The whole listing, repeated exactly, is what this task asks for.

━━━━━━━━━━━━━━━━━━━━

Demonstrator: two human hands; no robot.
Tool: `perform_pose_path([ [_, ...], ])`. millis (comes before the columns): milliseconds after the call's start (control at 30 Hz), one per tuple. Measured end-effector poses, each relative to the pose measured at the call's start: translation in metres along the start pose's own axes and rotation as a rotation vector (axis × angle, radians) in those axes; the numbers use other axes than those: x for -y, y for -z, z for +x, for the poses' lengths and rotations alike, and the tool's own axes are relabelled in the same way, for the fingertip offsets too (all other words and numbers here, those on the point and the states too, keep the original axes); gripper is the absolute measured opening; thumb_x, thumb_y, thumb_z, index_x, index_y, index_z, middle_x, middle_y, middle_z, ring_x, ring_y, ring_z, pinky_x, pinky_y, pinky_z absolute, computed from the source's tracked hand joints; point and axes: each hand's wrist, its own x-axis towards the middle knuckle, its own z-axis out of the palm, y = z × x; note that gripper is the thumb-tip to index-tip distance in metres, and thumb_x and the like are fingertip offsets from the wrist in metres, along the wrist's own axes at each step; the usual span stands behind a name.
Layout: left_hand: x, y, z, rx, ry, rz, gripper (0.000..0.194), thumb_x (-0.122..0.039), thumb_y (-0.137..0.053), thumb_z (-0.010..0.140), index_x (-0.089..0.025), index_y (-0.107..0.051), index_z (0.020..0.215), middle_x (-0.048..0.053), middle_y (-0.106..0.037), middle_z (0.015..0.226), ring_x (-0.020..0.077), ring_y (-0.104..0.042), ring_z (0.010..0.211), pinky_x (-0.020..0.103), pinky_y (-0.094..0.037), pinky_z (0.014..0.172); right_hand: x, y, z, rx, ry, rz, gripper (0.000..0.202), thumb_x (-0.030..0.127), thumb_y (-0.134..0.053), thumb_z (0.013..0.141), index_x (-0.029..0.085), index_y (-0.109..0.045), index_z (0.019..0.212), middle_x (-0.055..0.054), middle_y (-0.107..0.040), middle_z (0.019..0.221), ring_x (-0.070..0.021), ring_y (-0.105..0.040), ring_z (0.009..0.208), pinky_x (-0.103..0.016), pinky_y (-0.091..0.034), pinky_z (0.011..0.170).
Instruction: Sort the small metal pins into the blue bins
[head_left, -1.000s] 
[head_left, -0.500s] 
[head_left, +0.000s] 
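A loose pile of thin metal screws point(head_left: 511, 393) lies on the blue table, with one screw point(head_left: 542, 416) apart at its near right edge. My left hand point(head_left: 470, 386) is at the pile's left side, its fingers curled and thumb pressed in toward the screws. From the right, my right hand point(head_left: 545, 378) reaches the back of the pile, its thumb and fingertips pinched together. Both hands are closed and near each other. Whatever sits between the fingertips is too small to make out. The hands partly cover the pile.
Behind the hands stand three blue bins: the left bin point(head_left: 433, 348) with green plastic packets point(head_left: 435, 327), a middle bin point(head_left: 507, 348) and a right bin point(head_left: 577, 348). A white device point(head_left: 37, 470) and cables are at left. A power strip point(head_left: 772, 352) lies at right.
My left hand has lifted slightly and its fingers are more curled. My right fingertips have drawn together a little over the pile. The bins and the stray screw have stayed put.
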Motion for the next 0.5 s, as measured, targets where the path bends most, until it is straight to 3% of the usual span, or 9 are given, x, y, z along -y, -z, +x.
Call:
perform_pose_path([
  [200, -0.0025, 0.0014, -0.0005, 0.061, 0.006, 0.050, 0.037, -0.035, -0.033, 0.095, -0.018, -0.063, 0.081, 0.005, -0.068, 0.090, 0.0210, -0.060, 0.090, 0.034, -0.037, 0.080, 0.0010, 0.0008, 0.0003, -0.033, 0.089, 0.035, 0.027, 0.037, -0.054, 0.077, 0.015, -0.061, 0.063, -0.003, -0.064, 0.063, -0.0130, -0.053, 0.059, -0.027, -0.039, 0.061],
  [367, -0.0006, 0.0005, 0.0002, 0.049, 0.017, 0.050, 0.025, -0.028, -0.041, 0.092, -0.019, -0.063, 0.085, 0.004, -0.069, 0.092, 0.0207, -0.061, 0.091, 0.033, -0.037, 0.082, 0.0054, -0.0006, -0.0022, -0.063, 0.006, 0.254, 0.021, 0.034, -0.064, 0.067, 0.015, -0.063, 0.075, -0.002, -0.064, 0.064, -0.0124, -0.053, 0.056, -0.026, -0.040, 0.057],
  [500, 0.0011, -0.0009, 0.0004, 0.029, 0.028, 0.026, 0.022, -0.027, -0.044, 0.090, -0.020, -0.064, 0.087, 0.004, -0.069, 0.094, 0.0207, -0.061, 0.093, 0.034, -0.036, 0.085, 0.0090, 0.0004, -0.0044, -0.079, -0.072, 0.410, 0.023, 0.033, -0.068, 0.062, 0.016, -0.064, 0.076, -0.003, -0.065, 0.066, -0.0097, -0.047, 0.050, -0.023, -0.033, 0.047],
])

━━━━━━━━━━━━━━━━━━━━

* _Solution_:
Demonstrator: two human hands; no robot.
Tool: `perform_pose_path([ [_, ...], ])`. millis (comes before the columns): milliseconds after the call's start (control at 30 Hz), one per tuple. Measured end-effector poses, each relative to the pose measured at the call's start: translation in metres along the start pose's own axes and rotation as a rotation vector (axis × angle, radians) in those axes; the numbers use other axes than those: x for -y, y for -z, z for +x, for the poses' lengths and rotations alike, and the tool's own axes are relabelled in the same way, for the fingertip offsets too (all other words and numbers here, those on the point and the states too, keep the original axes); gripper is the absolute measured opening; thumb_x, thumb_y, thumb_z, index_x, index_y, index_z, middle_x, middle_y, middle_z, ring_x, ring_y, ring_z, pinky_x, pinky_y, pinky_z absolute, computed from the source's tracked hand joints; point and axes: each hand's wrist, its own x-axis towards the middle knuckle, its own z-axis out of the palm, y = z × x; note that gripper is the thumb-tip to index-tip distance in metres, and thumb_x and the like are fingertip offsets from the wrist in metres, along the wrist's own axes at each step; the usual span stands behind a name.
Layout: left_hand: x, y, z, rx, ry, rz, gripper (0.000..0.194), thumb_x (-0.122..0.039), thumb_y (-0.137..0.053), thumb_z (-0.010..0.140), index_x (-0.089..0.025), index_y (-0.107..0.051), index_z (0.020..0.215), middle_x (-0.048..0.053), middle_y (-0.106..0.037), middle_z (0.015..0.226), ring_x (-0.020..0.077), ring_y (-0.104..0.042), ring_z (0.010..0.211), pinky_x (-0.020..0.103), pinky_y (-0.094..0.037), pinky_z (0.014..0.172); right_hand: x, y, z, rx, ry, rz, gripper (0.000..0.202), thumb_x (-0.030..0.127), thumb_y (-0.134..0.053), thumb_z (0.013..0.141), index_x (-0.029..0.085), index_y (-0.109..0.045), index_z (0.019..0.212), middle_x (-0.055..0.054), middle_y (-0.107..0.040), middle_z (0.019..0.221), ring_x (-0.070..0.021), ring_y (-0.105..0.040), ring_z (0.009..0.208), pinky_x (-0.103..0.016), pinky_y (-0.091..0.034), pinky_z (0.011..0.170).
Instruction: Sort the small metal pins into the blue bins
[head_left, -1.000s] 
[head_left, -0.500s] 
[head_left, +0.000s] 
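A loose pile of thin metal screws point(head_left: 511, 393) lies on the blue table, with one screw point(head_left: 542, 416) apart at its near right edge. My left hand point(head_left: 470, 386) is at the pile's left side, its fingers curled and thumb pressed in toward the screws. From the right, my right hand point(head_left: 545, 378) reaches the back of the pile, its thumb and fingertips pinched together. Both hands are closed and near each other. Whatever sits between the fingertips is too small to make out. The hands partly cover the pile.
Behind the hands stand three blue bins: the left bin point(head_left: 433, 348) with green plastic packets point(head_left: 435, 327), a middle bin point(head_left: 507, 348) and a right bin point(head_left: 577, 348). A white device point(head_left: 37, 470) and cables are at left. A power strip point(head_left: 772, 352) lies at right.
My left hand has lifted slightly and its fingers are more curled. My right fingertips have drawn together a little over the pile. The bins and the stray screw have stayed put.
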Motion for the next 0.5 s, as measured, targets where the path bends most, until it is straight to 3% of the usual span, or 9 are given, x, y, z along -y, -z, +x.
Call:
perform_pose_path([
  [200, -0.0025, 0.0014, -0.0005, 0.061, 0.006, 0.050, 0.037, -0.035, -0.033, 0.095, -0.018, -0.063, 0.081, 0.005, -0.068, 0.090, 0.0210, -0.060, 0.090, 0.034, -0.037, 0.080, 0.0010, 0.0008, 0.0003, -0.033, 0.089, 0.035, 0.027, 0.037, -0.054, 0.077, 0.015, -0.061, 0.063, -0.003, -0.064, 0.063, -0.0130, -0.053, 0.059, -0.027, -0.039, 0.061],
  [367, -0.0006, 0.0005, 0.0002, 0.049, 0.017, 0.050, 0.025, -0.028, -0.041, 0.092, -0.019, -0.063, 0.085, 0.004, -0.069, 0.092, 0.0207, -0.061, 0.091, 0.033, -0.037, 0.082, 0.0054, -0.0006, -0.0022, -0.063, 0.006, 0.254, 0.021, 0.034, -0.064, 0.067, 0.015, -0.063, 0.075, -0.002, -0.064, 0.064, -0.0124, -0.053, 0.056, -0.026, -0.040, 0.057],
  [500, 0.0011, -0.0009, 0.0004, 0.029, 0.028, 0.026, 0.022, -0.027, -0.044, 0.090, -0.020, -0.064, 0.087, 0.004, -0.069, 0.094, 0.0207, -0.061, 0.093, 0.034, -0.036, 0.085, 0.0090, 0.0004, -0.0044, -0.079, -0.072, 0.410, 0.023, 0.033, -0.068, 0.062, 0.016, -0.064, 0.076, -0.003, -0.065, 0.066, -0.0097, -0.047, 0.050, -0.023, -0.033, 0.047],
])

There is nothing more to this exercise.